The 2001 season was believed to be Jordan Racing's best opportunity to be considered one of the teams in Formula One. The reality was it had to absolutely go right as the financial conditions of the team was beginning to be in doubt. Eddie's team would put its best foot forward with its EJ11.
Actually, 2000 was to be Jordan's year. In the fight for Honda engines when the automotive giant returned to Formula One in 2001. Powered by Mugen-Honda engines, Jordan had surprised nearly everyone when they finished third in the Constructors' title fight in 1999. It was expected the momentum and the push of a Honda deal would take Jordan to another level in 2000.

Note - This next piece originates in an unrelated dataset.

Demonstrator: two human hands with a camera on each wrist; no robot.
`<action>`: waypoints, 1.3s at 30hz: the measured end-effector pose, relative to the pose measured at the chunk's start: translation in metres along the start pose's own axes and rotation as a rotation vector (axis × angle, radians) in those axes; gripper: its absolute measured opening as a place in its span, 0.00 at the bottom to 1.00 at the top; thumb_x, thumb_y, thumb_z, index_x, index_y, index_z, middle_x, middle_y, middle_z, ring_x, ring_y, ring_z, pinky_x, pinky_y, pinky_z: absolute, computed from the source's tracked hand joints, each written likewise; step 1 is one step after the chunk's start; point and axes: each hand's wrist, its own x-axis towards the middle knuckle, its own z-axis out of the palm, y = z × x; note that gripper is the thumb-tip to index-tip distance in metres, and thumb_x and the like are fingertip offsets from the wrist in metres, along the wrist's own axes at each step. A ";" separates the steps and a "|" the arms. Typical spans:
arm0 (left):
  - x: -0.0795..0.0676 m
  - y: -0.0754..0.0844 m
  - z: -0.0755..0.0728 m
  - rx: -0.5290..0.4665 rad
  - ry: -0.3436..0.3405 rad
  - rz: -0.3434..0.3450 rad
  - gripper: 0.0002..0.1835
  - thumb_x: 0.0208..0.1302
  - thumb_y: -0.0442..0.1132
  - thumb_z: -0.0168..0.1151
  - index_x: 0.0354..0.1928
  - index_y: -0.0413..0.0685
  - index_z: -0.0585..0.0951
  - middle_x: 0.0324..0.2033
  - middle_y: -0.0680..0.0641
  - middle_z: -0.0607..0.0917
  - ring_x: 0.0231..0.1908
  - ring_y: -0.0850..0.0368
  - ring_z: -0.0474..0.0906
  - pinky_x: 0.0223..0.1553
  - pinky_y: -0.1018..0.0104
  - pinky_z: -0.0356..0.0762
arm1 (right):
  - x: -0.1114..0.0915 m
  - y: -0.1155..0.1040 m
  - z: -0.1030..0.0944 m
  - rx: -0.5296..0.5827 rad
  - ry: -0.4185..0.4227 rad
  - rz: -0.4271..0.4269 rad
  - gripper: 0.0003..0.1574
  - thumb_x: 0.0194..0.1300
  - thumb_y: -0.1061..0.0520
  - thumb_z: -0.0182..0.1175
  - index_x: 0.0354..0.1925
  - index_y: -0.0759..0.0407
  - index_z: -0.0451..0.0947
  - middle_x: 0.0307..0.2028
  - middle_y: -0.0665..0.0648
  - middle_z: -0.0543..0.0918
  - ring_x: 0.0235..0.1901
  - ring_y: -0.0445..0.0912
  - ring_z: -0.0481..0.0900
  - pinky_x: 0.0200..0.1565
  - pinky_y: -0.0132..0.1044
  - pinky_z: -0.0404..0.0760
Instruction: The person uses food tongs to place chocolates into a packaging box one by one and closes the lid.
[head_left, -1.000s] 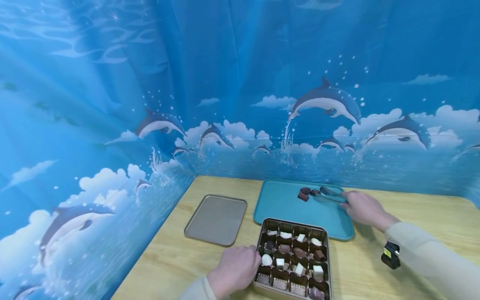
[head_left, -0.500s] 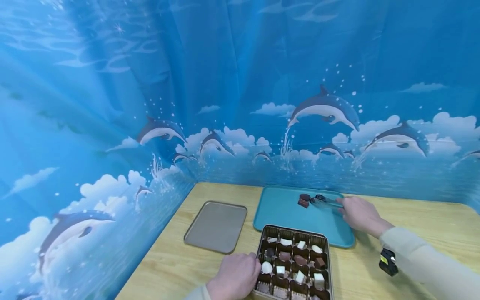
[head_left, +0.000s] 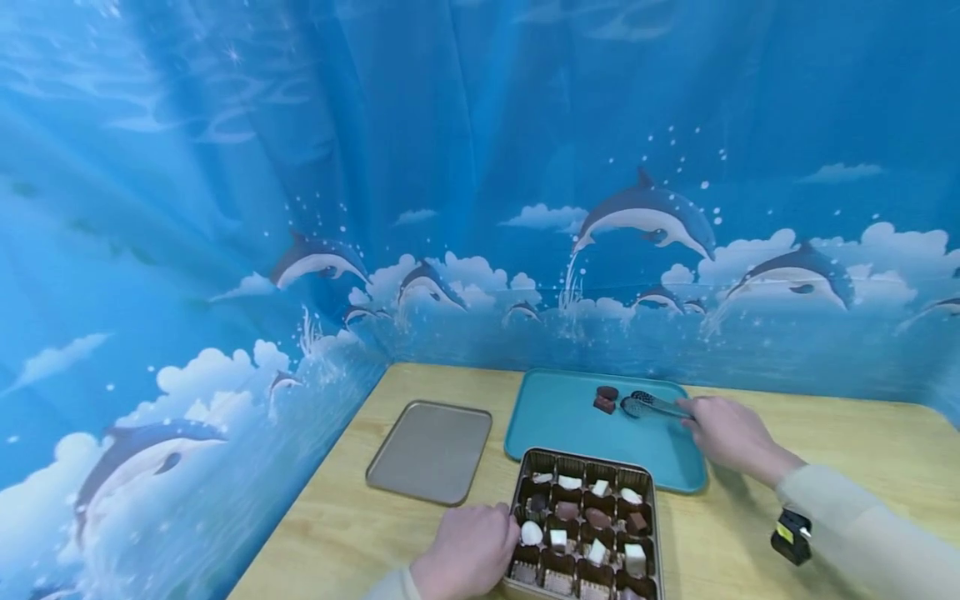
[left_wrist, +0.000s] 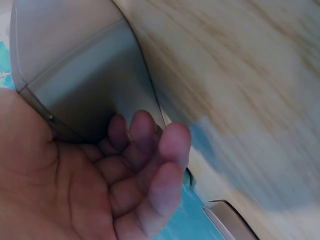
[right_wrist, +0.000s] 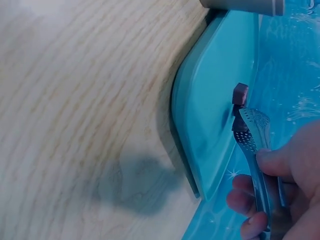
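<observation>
A metal box [head_left: 656, 512] of divided compartments, with white and brown chocolates in them, stands at the front. My left hand [head_left: 468, 546] holds its left side; in the left wrist view the fingers curl beside the outer wall and the thumb is hidden. My right hand [head_left: 723, 425] grips metal tongs [head_left: 663, 406] by the handles, their perforated heads slightly apart over the teal tray [head_left: 555, 417]. Left of the heads lie a round dark chocolate [head_left: 607, 392] and a square brown chocolate [head_left: 604, 405]. In the right wrist view a dark piece [right_wrist: 239, 124] overlaps the heads; I cannot tell if it is gripped.
A flat grey-brown tray [head_left: 431, 450] lies left of the teal tray on the wooden table [head_left: 840, 442]. A blue dolphin-print curtain [head_left: 465, 167] rises directly behind the table's back edge and along its left side.
The head view has tilted up slightly. The tongs have shifted a little toward the near side of the teal tray, away from the two chocolates. My left hand stays at the box.
</observation>
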 end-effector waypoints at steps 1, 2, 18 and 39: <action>-0.001 0.000 0.000 -0.007 -0.008 -0.002 0.20 0.76 0.48 0.47 0.23 0.52 0.75 0.15 0.53 0.73 0.16 0.56 0.72 0.14 0.61 0.66 | -0.003 -0.001 -0.001 -0.002 0.003 -0.001 0.25 0.65 0.63 0.64 0.59 0.72 0.77 0.40 0.69 0.87 0.12 0.39 0.58 0.14 0.31 0.61; -0.002 0.000 0.001 -0.012 -0.007 -0.004 0.20 0.76 0.48 0.47 0.23 0.52 0.76 0.16 0.52 0.74 0.16 0.55 0.73 0.14 0.60 0.66 | -0.005 -0.001 -0.001 -0.001 0.007 -0.002 0.25 0.65 0.63 0.64 0.58 0.71 0.77 0.45 0.70 0.86 0.12 0.39 0.58 0.14 0.31 0.61; -0.001 0.000 0.002 0.027 0.034 0.020 0.21 0.76 0.48 0.47 0.22 0.52 0.74 0.15 0.53 0.71 0.14 0.56 0.69 0.13 0.61 0.64 | -0.042 -0.029 -0.031 0.002 0.055 -0.035 0.22 0.67 0.60 0.63 0.58 0.66 0.79 0.50 0.67 0.86 0.13 0.36 0.57 0.17 0.31 0.60; -0.002 0.001 -0.002 0.036 0.048 0.026 0.22 0.77 0.45 0.47 0.19 0.54 0.71 0.13 0.56 0.66 0.13 0.62 0.61 0.13 0.68 0.60 | -0.114 -0.094 -0.052 -0.041 0.095 -0.201 0.24 0.61 0.56 0.70 0.57 0.54 0.83 0.48 0.54 0.89 0.45 0.54 0.88 0.42 0.52 0.85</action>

It was not to be. Despite a handful of good results, Jordan would not come close to experiencing the level of achievements garnered the previous season. If anything, the team would experience more deep lows than highs.
Jordan needed the 2000 season. The Honda deal would still take place, but the pressure would be even greater heading into 2001. Though the pressure was on, Eddie had some very talented people to turn to to make the best of the opportunity.
Jordan had Eghbal Hamidy at the helm of the design department and he would be tasked to build a competitive car around the new works 3.0-liter, 82 degree, Honda V10. Besides designing a chassis to make the most of the powerplant, a new gearbox would be created as well. Gone would be the six-speed transmission of the EJ10. Instead, a Lubrax, longitudinal, seven-speed system would be incorporated into the design.
Very little would be held in common between the EJ11 and its predecessor, and many undoubtedly believed this to be a good thing. The most obvious departure would be the very high nose utilized on the EJ11. Though sloped downward, the top line of the nose design would be entirely flat. This, and the use of inverted 'V'-shaped pillars and drooping front wing made for a large open area through which air could pass on its way to the all important splitter situated under the driver's legs.
Behind the tall splinter under the driver's legs there would be a good deal the same from the EJ10 to the EJ11, but with some slight differences. The tall sidepods would receive some sculpting, particularly in the area of the radiator inlet. To either side of the driver's head would be the impact protection with the vertical fin to help control the airflow. As with the EJ10, the airbox and engine cover would be a steep, straight drop to the back of the car. Side flicks would again be a part of the bodywork just ahead of the rear tires, though they would be altered slightly. To top it all off, the exhaust exists for the V10 engine would be out of the top of the bodywork just to either side of the tightly packaged engine cover.
Utilizing Bridgestone tires and carbon-fiber disc brakes, the EJ11 would be quick right out of the box. All throughout testing the car would be right up near the top of the timesheets, if not at the top. The situation looked good for Eddie Jordan and his drivers Heinz-Harald Frentzen and Jarno Trulli. Both Frentzen and Trulli looked forward to the season with great optimism. It appeared Jordan would retake its place among the best in Formula One.
The first race of the season, the Australian Grand Prix, would start out strong enough in qualifying, but the race would be a let down. In fact, this would be the story throughout the year. The EJ11 would be among the very best over short distances, as with qualifying. However, over the whole of a grand prix the car would fade and there appeared absolutely nothing the drivers could do to rectify the situation.
Of course, there would be some issues with drivers that would only amplify the struggles with the car and within the team. The remaining third of the season would see Frentzen fired and replaced with Jean Alesi. This would do little to nothing to stop the bleeding the team was experiencing toward the latter-half of the year. Frentzen had started out the season with three points-paying finishes in the first four races. Over the course of his next six races he would manage no better than 7th. It would be only minimally better for Trulli as he would earn three points-paying results in the first five races. However, over the remaining twelve rounds he would manage just two finishes in the points. What would make matters worse, Trulli would suffer seven retirements and a disqualification.
As with Jordan itself, the EJ11 would be a story of unfulfilled potential. When first seen and tested, Frentzen believed he could challenge for the championship. However, by the end of the season, much like Jordan itself, it would be struggling just to show. Sadly, what was to be Jordan's year turned into another year of disappointment and really marked the downhill run to the team's eventual demise.By Jeremy McMullen
The drivers for the 2001 season was Heinz-Harald Frentzen and Jarno Trulli. Mounted mid-ship was a Honda RAE001E ten-cylinder engine that produced 800 horsepower. Though not able to best their 1999 season, they were able to beat the other BAR teams that were powered by Honda engines. The driver Frentzen was fired and replaced with Frenchman Jean Alesi.